▶ [Task details]
Pull every line with "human" from the data.

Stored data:
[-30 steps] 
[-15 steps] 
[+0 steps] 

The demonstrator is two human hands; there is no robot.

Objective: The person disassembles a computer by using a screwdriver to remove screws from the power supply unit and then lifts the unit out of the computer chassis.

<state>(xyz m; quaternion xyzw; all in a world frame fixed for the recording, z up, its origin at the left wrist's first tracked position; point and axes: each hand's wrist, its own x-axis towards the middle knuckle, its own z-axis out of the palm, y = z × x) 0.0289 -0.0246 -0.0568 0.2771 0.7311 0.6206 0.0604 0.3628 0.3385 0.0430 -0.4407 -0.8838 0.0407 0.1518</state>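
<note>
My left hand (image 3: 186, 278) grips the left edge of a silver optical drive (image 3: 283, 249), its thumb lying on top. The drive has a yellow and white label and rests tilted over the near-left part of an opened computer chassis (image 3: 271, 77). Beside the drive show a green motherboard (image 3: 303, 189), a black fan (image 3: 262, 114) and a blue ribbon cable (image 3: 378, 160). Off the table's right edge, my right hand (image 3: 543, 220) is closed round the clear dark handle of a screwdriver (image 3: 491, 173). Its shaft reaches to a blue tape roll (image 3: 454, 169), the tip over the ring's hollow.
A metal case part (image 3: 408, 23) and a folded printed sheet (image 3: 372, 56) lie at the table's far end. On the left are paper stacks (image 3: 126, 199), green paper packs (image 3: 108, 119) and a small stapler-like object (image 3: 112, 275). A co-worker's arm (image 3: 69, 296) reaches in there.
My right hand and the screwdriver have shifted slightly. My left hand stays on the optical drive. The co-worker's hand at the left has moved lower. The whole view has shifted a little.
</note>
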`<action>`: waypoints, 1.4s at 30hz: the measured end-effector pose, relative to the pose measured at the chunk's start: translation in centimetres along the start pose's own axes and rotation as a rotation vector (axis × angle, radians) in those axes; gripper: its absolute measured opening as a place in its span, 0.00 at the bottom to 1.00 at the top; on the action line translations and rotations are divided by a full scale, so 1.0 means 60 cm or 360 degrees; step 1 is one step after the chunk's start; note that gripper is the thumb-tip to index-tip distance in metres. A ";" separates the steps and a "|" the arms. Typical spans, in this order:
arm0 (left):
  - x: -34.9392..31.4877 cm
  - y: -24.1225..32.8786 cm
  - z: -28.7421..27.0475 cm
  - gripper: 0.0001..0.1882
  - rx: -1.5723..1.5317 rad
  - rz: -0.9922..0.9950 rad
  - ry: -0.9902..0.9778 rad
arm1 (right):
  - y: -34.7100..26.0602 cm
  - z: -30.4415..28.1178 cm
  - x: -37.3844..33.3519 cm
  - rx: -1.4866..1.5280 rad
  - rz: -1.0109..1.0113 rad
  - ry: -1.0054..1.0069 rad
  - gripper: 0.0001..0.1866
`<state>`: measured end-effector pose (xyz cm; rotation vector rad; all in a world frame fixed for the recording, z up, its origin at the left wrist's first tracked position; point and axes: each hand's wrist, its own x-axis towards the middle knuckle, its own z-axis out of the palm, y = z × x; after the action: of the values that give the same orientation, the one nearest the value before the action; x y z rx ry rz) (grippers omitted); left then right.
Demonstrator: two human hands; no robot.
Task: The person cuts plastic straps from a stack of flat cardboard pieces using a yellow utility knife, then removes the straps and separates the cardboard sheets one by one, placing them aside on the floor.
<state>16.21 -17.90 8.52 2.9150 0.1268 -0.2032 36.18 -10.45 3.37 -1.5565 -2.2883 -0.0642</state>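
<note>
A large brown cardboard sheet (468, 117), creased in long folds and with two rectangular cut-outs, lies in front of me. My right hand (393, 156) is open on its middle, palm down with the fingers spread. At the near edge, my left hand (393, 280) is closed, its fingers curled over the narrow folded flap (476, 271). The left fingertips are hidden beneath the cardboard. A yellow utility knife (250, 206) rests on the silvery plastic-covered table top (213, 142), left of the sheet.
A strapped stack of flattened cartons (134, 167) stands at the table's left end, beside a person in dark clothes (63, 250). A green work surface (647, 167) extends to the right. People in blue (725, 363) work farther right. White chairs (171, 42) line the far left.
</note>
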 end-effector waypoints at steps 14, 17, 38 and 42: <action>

▶ [Completed task]
The demonstrator is two human hands; there is no robot.
Demonstrator: two human hands; no robot.

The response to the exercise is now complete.